La Direction générale de la concurrence a montré ses réticences à acheter Air Europe par le groupe IAGqui intègre Ibérie déjà British Airwaysentre autres entreprises, lors d'une réunion tenue lundi à Bruxelles, dont a fait état le Financial Times, selon le journal Cinco Días.

Cet organisme a étudié le projet d'alliance entre Avianca et Volotea (plus d'informations dans Volotea et Avianca, le « preneur de remède » dans la fusion entre IAG et Air Europa ?), qui comptent parmi les six entreprises choisies par IAG (preneurs de remèdes) pour leur céder jusqu'à 52% de la capacité exploitée en 2023 par Air Europa. Et, selon des sources proches des conversations entre IAG et l'organisme européen, il ne croit pas que cette option soit un véritable remplacement d'Air Europa, dans laquelle les vols longue et courte distance sont opérés par la même compagnie et sous la même marque, selon le journal susmentionné.

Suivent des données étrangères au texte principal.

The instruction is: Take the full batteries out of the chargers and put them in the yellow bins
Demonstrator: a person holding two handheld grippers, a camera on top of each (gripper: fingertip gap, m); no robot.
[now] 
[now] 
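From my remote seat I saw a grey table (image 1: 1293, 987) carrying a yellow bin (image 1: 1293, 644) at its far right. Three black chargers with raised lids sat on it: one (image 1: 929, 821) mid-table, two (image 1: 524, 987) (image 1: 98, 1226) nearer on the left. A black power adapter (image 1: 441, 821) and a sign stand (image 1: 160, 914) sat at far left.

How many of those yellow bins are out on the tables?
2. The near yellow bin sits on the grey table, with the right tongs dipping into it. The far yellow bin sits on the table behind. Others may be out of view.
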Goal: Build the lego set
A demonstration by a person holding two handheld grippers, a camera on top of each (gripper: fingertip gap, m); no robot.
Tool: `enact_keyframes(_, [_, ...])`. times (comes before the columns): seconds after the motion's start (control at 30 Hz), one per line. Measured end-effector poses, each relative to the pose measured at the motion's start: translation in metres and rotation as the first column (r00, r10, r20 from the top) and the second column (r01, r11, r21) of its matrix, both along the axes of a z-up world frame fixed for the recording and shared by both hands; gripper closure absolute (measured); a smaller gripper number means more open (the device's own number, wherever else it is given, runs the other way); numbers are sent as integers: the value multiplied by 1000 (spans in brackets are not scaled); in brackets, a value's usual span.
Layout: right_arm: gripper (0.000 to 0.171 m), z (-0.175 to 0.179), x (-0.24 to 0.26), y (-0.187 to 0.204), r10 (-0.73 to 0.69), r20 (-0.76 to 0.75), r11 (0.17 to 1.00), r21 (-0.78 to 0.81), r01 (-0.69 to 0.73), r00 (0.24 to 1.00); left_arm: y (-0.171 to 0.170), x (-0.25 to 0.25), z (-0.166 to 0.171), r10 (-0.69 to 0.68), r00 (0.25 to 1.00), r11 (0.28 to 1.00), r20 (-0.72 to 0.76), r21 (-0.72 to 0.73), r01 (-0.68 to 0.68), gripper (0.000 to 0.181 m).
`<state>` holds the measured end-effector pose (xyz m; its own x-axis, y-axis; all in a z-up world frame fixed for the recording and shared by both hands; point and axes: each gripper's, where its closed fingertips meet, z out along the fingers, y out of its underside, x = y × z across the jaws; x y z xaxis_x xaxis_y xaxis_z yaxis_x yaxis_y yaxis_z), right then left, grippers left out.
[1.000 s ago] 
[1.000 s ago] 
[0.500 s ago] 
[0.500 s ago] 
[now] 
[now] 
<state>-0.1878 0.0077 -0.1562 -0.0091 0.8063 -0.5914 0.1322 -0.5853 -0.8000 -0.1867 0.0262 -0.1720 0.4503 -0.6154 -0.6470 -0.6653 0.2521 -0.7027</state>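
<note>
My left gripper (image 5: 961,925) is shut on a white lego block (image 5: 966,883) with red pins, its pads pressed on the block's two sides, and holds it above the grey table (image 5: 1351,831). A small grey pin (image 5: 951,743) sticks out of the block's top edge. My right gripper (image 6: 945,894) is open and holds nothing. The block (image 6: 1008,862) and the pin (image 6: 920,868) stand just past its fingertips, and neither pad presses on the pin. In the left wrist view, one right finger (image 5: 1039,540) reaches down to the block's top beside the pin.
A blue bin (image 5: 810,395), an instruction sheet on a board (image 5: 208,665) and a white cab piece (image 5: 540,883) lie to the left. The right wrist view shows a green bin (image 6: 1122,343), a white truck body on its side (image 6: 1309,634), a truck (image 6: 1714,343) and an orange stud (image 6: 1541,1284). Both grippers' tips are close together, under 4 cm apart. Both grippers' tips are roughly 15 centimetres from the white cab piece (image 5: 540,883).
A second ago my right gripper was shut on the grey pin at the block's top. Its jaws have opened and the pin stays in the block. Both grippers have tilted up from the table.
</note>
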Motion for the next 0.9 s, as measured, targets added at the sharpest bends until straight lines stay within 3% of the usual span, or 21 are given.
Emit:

IAG continuera à défendre son projet à Bruxelles. Source : Archives Hosteltur

Les autorités communautaires ont jusqu'à 20 août pour prendre la décision finale. Le verdict a été reporté jusqu'à la date à laquelle IAG a soumis un ensemble de mesures correctives actualisées.

Ils analysent le conséquences sur la concurrence que l'opération peut avoir. Il reste moins d’un mois et le groupe aérien profitera de ce temps pour insister sur sa défense du projet annoncé en février 2023.